Executive Summary
This technical report documents the creation of flood extent shapefiles for the November 2025 flooding event in Southern Thailand, with particular focus on Hat Yai and surrounding areas in Songkhla Province. The flooding, triggered by extreme precipitation from intensified monsoon activity and the rare Tropical Cyclone Senyar, resulted in significant humanitarian and economic impacts across the region.

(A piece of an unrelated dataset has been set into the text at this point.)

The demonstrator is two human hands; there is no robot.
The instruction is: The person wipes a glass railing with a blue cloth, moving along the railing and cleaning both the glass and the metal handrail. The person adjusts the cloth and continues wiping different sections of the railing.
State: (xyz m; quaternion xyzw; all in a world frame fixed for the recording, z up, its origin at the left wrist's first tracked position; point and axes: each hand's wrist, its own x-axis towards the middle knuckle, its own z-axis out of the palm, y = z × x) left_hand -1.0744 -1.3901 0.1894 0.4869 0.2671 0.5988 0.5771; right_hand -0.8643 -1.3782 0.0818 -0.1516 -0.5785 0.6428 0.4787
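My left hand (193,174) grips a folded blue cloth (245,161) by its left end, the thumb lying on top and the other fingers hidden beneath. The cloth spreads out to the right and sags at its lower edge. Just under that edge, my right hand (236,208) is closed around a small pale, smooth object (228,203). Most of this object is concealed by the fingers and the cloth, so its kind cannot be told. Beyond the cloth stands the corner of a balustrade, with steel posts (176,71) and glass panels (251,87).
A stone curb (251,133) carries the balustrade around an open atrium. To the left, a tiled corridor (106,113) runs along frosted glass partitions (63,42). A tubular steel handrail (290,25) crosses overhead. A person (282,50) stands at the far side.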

Utilizing Synthetic Aperture Radar (SAR) data from Sentinel-1A and RADARSAT-2 satellites, flood extent polygons were generated across 11 acquisition dates spanning October 26 through November 29, 2025. The compiled dataset comprises 63,993 individual flood polygons, which have been merged into a unified maximum flood extent product for visualization and analysis purposes.
1. Event Overview
Event Parameters
| Event Type | Severe Riverine/Pluvial Flooding |
| Location | Hat Yai and Southern Thailand |
| Time Period | October 26 - November 29, 2025 |
| Duration | 34 days of satellite monitoring |
Impact Summary
| Affected Population | 3.6 million people |
| Fatalities | 263 (200 in Songkhla Province) |
| Economic Damage | 100 billion THB (US$3.11 billion) |
| Max Flood Depth | Up to 2 meters in urban areas |
Affected Provinces
- Songkhla - Primary impact zone including Hat Yai urban area
- Nakhon Si Thammarat
- Phatthalung
- Pattani
- Yala
- Narathiwat
- Satun
2. Meteorological Context
2.1 Causative Factors
The November 2025 flood event resulted from a convergence of three major meteorological phenomena:
Northeast Monsoon Intensification
A monsoon trough combined with a low-pressure cell covered Southern Thailand beginning November 19, 2025. This system was reinforced by a high-pressure system from China, creating sustained heavy precipitation across the region.
Tropical Cyclone Senyar
The first designated cyclonic storm in the Strait of Malacca in 135 years formed on November 25, 2025. This rare equatorial cyclone (forming at less than 5 latitude north) intensified unexpectedly from a tropical depression, bringing additional rainfall and storm surge to coastal areas.
La Nina Conditions
A strengthening La Nina pattern contributed to reduced vertical wind shear and an active tropical cyclone season. Combined with warmer global ocean temperatures, this resulted in increased atmospheric moisture and precipitation intensity.
2.2 Rainfall Data
Extreme Precipitation Event - Hat Yai, Songkhla Province
| November 21, 2025 | 335 mm (single day) | Heaviest rainfall in 300 years |
| November 19-21, 2025 | 630 mm (72 hours) | Cumulative 3-day total |
Classification: "Once-in-300-years" rainfall event based on historical precipitation records.
3. Satellite Data Sources
3.1 Primary Sensors
Sentinel-1A (S1A)
| Operator | European Space Agency (ESA) |
| Sensor Type | C-band Synthetic Aperture Radar (SAR) |
| Spatial Resolution | 10 meters (IW mode) |
| Acquisitions Used | 4 scenes |
| Key Advantage | All-weather, day/night imaging capability |
RADARSAT-2 (RD2)
| Operator | Canadian Space Agency / MDA Corporation |
| Sensor Type | C-band Synthetic Aperture Radar (SAR) |
| Spatial Resolution | 3-100 meters (mode dependent) |
| Acquisitions Used | 5 scenes |
| Key Advantage | Multiple polarization modes for enhanced flood detection |
Supplementary SAR Data (BC5)
| Acquisitions Used | 2 scenes |
| Note | Additional SAR dataset for temporal coverage |
3.2 Ancillary Data
| Data Type | Source | Purpose |
|---|---|---|
| Administrative Boundaries | Thai Government | Spatial intersection and attribution |
| Boundary Attributes | Thai Government | Tambon, Amphoe, Province identification |
4. Processing Methodology
4.1 Original Flood Detection (Upstream Processing)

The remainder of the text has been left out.